Silas se puso en pie y adoptó una postura firme y erguida.
—Dreiss —proclamó, y este miró de soslayo a Iris, dibujando una sombra de sonrisa en su rostro—. Tú, de entre todos los magos de la orden, eres el miembro más antiguo. Y todos ellos, ya sean mentores o aprendices, te admiran. Del mismo modo que también lo hace este consejo, pues tu poder y tu sabiduría han sobrepasado unos límites que jamás sospeché. —El maestro pareció hacer una leve inclinación en señal de respeto—. Este consejo reconoce y ensalza tu inquebrantable lealtad.
Dreiss hizo una reverencia para agradecer las palabras de Silas.
—Es un honor para La Hermanad que compartas nuestra misión —añadió Astra.
—Siempre serviré a la orden —declaró Dreiss, con voz solemne, llevándose la mano al corazón—. Es mío el honor de pertenecer a ella.
—Me complacen tus palabras —respondió Silas—. No en vano el maestro Éderam sentía tanta admiración y respeto hacia ti. Sin duda, él hubiera querido que te convirtieras en su sucesor.
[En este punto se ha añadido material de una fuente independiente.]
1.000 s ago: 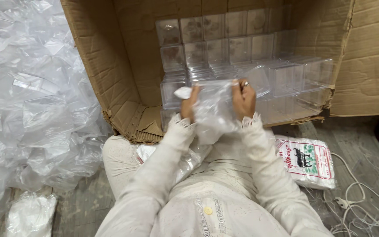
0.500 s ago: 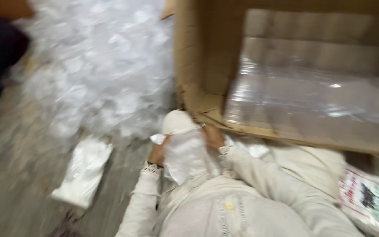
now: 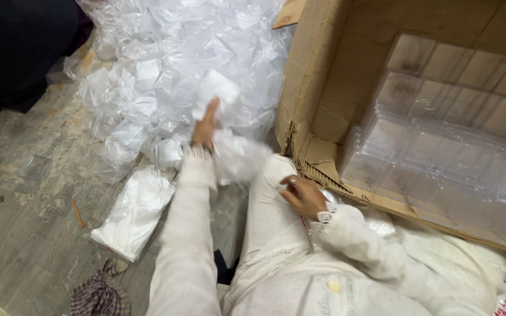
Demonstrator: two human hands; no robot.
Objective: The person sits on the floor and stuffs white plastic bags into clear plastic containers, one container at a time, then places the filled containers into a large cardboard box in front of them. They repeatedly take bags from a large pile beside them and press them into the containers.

Al escuchar la última frase, el rostro de Dreiss se ensombreció de repente.
—Sin embargo —prosiguió Silas—, este consejo ha resuelto que no estás preparado para asumir la dignidad de guardián. —El maestro deslizó la mirada al encuentro de la de Iris, y su cuerpo se estremeció, al anticipar lo que estaba a punto de suceder—. Cassius, ha llegado la hora de que ocupes el lugar que te corresponde en La Hermandad.